What needs to be done. Across the records, find how many lines include the string "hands" and answer with only the figure.

(Dataset records)
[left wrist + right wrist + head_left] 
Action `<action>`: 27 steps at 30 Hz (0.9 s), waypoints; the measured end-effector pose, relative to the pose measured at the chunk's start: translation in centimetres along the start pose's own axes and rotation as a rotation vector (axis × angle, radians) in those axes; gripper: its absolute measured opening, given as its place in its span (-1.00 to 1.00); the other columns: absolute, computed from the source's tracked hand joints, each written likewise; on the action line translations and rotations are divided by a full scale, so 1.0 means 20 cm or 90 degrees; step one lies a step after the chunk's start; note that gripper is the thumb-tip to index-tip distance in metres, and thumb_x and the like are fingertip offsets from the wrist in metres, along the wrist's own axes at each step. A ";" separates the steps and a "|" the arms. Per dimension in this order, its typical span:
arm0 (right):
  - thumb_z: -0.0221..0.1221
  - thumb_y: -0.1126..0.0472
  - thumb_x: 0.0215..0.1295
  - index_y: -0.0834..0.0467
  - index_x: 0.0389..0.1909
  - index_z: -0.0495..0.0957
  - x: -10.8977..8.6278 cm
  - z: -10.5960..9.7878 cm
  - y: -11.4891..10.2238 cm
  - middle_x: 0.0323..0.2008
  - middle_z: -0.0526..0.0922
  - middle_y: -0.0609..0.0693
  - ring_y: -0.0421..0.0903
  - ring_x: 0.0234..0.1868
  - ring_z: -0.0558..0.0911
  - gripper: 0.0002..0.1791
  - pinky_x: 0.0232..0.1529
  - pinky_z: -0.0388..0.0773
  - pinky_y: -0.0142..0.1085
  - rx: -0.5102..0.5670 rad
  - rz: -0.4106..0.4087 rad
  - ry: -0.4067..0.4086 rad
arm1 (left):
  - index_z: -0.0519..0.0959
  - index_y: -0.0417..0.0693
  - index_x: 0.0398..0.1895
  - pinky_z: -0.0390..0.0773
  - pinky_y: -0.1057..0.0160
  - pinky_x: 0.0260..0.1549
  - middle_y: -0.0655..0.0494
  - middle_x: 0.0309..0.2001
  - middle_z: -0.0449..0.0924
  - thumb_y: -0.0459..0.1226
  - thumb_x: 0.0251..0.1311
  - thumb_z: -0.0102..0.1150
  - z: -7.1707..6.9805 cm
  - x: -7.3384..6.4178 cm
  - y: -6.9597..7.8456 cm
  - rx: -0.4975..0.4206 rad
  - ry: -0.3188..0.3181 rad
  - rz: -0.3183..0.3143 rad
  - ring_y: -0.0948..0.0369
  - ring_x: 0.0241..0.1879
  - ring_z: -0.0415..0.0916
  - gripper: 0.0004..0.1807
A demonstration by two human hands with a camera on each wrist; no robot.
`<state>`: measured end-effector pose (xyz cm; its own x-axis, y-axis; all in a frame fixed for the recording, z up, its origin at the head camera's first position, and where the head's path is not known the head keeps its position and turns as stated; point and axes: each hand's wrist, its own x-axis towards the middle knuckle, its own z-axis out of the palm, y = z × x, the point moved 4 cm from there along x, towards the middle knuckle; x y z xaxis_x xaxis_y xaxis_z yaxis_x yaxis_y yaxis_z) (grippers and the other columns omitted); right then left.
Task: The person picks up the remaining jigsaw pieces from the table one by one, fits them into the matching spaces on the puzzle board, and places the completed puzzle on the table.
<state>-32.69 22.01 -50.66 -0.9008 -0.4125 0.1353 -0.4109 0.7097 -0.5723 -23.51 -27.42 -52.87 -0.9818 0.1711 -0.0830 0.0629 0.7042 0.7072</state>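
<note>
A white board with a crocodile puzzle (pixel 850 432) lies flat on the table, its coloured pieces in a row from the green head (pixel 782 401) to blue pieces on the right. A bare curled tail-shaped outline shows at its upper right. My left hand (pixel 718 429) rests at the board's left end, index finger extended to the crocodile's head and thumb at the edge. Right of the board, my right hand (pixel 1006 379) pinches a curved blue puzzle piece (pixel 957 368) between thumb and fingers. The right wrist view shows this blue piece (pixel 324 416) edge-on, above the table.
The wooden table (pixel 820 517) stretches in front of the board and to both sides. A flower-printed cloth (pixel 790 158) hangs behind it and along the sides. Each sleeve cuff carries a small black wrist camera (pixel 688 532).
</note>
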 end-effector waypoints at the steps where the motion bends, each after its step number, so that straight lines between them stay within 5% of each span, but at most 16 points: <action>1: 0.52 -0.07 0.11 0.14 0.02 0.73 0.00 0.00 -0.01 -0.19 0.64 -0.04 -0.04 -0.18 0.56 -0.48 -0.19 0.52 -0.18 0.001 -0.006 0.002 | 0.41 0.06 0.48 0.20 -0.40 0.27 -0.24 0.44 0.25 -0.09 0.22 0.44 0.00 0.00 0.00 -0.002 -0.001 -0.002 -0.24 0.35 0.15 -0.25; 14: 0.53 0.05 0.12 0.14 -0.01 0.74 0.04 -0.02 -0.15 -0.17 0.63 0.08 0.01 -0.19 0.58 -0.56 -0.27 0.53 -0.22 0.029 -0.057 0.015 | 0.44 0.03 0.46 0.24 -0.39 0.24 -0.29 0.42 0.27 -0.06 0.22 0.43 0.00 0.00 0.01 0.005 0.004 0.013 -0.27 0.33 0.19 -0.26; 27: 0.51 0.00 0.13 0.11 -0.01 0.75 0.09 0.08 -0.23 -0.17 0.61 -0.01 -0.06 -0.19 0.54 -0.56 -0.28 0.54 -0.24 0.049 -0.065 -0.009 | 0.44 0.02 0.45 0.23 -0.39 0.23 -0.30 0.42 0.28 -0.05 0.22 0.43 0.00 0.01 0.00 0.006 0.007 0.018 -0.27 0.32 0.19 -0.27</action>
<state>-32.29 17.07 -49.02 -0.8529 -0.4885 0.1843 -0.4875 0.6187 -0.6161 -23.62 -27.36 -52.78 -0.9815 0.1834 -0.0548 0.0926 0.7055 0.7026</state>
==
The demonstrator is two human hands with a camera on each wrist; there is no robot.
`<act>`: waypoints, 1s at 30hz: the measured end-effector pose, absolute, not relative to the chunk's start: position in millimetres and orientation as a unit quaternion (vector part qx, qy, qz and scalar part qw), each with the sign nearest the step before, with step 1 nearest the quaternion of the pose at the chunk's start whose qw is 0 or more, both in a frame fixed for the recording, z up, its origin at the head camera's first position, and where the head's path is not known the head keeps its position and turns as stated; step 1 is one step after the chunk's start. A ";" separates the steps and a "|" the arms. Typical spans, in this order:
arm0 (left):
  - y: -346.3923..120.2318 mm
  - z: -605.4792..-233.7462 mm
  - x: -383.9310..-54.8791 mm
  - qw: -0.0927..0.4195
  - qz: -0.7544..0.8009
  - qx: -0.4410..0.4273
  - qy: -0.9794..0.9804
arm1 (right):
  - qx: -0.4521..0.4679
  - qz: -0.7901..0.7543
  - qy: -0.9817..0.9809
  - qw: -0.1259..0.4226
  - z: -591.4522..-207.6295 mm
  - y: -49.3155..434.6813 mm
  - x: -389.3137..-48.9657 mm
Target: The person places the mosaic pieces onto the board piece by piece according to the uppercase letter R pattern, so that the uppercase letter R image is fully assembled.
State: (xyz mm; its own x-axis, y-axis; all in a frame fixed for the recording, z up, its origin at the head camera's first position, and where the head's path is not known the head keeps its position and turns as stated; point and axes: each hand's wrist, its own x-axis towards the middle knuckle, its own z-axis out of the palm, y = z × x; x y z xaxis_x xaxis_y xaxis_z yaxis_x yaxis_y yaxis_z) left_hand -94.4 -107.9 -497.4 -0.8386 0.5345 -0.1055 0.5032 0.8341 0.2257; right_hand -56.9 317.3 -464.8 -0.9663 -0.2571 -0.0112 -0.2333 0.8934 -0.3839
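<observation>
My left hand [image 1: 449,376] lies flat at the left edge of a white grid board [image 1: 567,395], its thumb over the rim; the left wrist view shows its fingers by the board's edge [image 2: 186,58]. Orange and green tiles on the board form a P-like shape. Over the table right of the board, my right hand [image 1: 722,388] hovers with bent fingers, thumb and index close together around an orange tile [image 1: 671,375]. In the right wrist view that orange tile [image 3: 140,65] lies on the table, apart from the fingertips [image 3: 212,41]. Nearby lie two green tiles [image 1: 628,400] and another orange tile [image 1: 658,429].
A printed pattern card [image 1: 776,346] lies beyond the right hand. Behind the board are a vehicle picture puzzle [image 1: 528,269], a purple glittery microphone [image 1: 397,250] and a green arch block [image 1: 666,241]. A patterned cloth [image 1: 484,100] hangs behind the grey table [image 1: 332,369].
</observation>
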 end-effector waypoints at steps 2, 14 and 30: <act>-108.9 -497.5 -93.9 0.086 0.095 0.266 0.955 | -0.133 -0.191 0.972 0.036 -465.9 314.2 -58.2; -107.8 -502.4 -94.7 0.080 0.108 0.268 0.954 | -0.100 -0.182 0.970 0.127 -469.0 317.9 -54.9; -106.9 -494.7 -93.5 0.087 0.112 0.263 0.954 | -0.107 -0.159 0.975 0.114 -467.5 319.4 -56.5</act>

Written solution. 2